Information Start Marker
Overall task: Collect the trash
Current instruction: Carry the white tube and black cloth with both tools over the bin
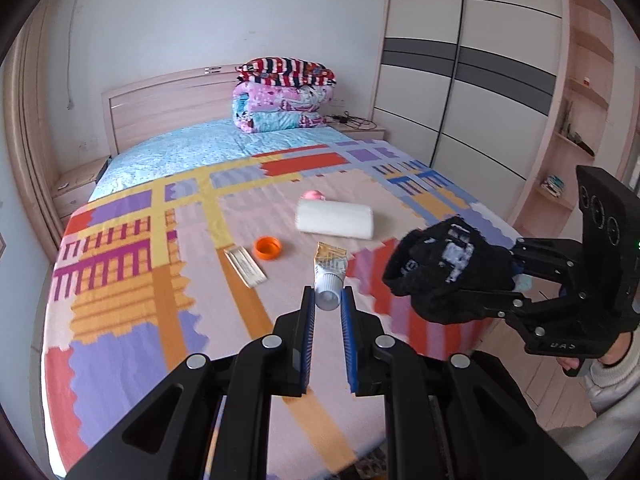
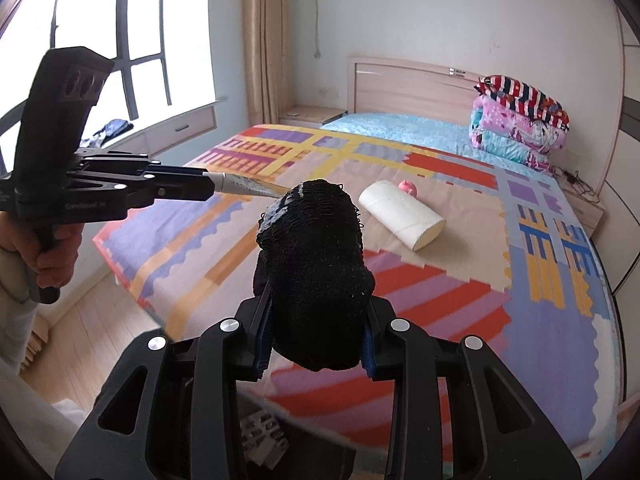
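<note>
The left tongs (image 1: 329, 300) clamp a tube (image 1: 330, 270) by its cap, and the right tongs (image 2: 316, 344) clamp a black sock (image 2: 316, 276); both are held clear of the bed (image 1: 132, 344), probably for carrying off. A roll (image 1: 334, 219), lid (image 1: 268, 247) and wrapper (image 1: 245, 266) lie mid-bed.

A home bedroom: a made bed (image 1: 240, 184), folded quilts (image 1: 284, 96) and sliding wardrobe (image 1: 460, 80).
</note>
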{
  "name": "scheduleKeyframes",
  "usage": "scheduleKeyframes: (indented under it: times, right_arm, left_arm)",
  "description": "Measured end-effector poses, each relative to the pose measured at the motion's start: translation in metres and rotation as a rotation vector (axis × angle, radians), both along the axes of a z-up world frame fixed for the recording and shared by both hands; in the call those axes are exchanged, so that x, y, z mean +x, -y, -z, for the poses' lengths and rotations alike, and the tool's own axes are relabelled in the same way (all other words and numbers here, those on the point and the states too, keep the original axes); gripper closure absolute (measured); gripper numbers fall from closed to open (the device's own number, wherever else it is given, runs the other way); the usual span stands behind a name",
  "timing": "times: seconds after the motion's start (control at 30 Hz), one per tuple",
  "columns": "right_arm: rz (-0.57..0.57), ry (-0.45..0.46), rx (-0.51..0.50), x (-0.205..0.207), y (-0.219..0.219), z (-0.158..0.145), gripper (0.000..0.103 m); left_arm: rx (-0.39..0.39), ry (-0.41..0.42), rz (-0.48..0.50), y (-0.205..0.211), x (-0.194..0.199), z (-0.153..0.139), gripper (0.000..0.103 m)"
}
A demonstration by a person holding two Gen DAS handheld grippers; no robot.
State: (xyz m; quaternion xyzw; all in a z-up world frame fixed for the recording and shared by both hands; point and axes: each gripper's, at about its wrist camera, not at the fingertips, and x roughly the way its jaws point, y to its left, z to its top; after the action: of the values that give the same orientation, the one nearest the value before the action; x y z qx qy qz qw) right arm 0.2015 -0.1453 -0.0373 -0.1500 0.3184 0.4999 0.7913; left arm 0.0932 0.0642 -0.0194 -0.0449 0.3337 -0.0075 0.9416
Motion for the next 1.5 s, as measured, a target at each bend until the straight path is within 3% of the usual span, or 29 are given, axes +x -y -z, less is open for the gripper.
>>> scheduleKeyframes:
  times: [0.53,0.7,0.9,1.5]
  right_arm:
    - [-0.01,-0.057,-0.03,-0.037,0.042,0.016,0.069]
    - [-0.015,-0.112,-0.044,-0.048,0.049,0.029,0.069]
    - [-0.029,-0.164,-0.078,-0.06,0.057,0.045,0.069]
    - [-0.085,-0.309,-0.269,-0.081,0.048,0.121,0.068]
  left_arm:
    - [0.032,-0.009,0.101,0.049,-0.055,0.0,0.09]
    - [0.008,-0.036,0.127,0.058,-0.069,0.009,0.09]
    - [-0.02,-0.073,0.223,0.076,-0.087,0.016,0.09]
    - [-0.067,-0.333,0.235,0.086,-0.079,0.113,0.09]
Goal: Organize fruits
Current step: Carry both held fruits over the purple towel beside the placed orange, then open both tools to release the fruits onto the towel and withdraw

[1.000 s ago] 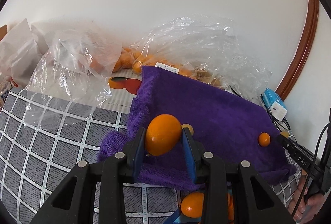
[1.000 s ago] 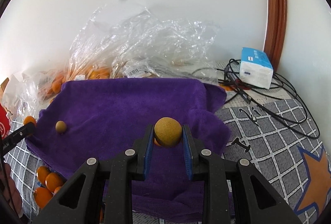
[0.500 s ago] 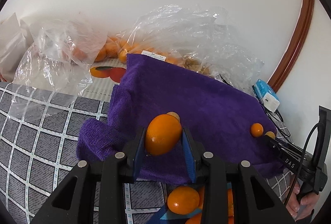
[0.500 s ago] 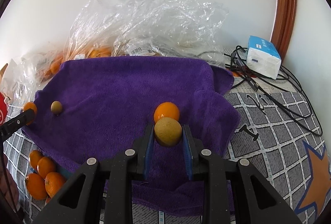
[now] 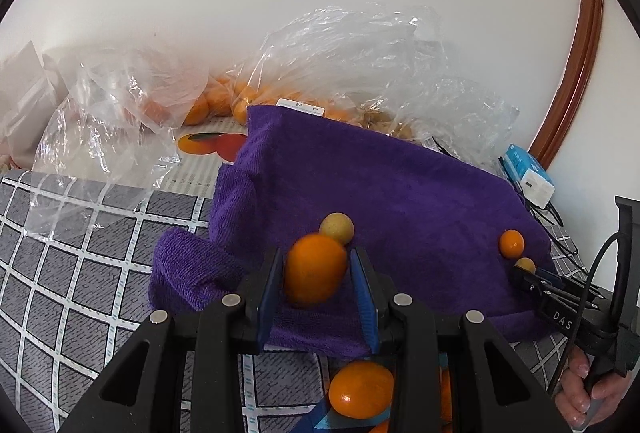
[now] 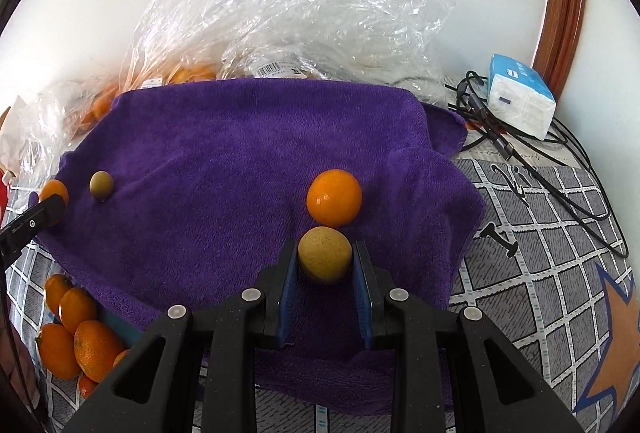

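Over the purple towel [image 6: 224,137], both hand-held grippers have sunk, left [image 5: 316,277] clamping an orange [image 5: 314,269], right [image 6: 325,265] a tan fruit [image 6: 325,253].

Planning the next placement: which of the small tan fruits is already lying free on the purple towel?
The tan fruit near the towel's left edge; the other tan fruit is clamped in the right gripper.

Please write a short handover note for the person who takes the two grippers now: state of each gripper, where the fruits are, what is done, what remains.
Left gripper: shut on an orange, at the purple towel's left edge.
Right gripper: shut on a tan fruit, just behind a loose orange on the towel.
Done: the loose orange and a small tan fruit already lie on the towel.
Left: set both held fruits down; more oranges wait beside the towel.
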`<state>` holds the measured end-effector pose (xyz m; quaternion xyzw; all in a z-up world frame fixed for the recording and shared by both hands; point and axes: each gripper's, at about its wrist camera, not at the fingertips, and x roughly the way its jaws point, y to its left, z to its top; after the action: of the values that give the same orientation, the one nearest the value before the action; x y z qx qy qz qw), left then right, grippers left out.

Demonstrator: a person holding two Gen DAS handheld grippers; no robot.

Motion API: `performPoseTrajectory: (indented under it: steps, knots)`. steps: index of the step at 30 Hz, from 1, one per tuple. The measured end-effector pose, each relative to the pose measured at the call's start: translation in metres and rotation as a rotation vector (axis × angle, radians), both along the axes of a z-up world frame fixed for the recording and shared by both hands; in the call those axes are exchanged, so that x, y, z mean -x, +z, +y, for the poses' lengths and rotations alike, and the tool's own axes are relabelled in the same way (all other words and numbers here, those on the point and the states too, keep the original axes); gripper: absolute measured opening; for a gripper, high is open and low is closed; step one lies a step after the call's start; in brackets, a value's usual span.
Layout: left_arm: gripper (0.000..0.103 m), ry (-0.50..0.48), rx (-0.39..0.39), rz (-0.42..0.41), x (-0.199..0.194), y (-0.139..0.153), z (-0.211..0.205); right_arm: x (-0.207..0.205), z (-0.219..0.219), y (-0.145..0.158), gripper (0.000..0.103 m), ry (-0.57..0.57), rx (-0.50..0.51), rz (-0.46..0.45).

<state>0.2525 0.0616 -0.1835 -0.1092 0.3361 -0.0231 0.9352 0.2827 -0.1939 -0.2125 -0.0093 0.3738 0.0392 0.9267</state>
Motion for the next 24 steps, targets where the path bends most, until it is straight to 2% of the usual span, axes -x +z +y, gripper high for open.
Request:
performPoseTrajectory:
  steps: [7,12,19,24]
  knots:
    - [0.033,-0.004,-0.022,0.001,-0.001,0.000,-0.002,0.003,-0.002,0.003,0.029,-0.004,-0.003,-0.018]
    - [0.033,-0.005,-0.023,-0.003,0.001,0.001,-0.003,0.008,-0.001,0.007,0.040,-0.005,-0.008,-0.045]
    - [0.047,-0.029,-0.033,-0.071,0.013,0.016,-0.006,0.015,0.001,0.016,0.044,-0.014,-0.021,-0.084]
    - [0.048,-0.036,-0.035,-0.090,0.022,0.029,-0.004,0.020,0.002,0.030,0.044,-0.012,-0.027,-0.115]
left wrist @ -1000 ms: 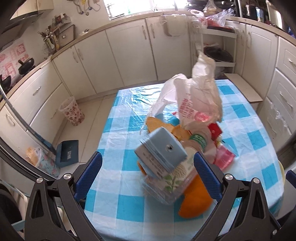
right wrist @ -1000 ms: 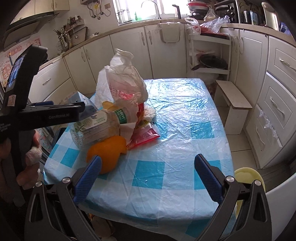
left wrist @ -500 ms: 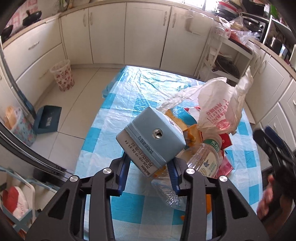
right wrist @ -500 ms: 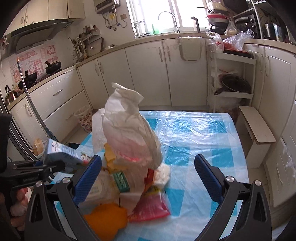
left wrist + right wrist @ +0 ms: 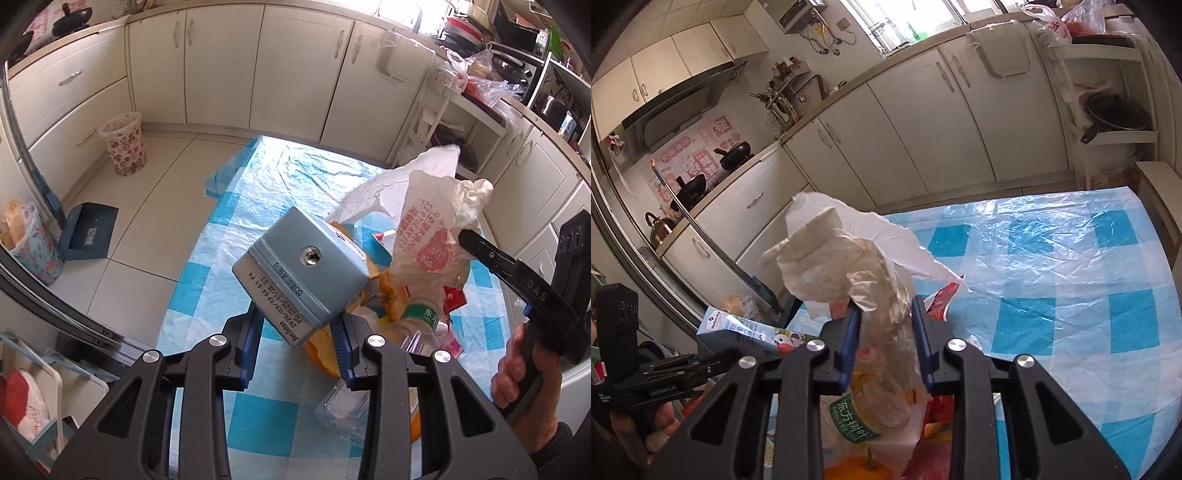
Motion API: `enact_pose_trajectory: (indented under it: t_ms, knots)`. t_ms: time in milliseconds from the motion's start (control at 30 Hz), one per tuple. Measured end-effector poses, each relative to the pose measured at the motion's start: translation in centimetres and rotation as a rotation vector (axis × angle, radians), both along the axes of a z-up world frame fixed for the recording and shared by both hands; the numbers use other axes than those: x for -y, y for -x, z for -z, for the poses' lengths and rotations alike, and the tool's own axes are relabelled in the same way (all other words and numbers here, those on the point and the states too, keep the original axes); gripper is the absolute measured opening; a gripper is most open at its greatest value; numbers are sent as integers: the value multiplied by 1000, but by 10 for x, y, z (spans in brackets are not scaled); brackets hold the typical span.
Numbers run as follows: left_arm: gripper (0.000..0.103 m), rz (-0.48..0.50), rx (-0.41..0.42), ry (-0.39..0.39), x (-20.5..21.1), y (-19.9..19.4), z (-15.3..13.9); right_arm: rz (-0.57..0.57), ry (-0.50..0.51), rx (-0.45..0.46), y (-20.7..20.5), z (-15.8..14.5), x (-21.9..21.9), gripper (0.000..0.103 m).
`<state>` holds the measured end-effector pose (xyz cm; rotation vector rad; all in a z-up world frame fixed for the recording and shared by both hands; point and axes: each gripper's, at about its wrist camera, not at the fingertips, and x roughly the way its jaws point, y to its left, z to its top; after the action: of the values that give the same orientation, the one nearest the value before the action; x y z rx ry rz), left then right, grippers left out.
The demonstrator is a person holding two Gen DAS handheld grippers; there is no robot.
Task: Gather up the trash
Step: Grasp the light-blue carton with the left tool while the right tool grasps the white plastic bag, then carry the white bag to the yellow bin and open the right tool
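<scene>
Now left tool clamped on light-blue milk carton, lifted over trash pile. Right tool pinched on crumpled white plastic bag, held upright above pile. Under it: clear bottle with green label, orange peel, red wrappers, all on blue-checked desk. Patterned wastebasket on floor, well apart.

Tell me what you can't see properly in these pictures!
- Left wrist view: the blue carton hides most of the orange peel.
- Right wrist view: the right gripper covers part of the bottle.
- Both views: what is inside the plastic bag, whose crumpled film hides it.
</scene>
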<state>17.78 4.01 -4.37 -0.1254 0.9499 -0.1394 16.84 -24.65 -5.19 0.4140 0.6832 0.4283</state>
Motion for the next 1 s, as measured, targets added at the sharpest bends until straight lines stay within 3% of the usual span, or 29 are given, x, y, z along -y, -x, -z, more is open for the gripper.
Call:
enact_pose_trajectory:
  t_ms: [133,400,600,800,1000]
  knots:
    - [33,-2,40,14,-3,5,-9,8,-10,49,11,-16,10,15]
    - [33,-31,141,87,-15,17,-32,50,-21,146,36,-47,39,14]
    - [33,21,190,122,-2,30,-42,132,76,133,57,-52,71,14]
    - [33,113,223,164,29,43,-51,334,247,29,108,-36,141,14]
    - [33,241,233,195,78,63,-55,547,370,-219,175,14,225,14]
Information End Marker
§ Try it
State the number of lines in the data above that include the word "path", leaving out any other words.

§ Finished exercise
2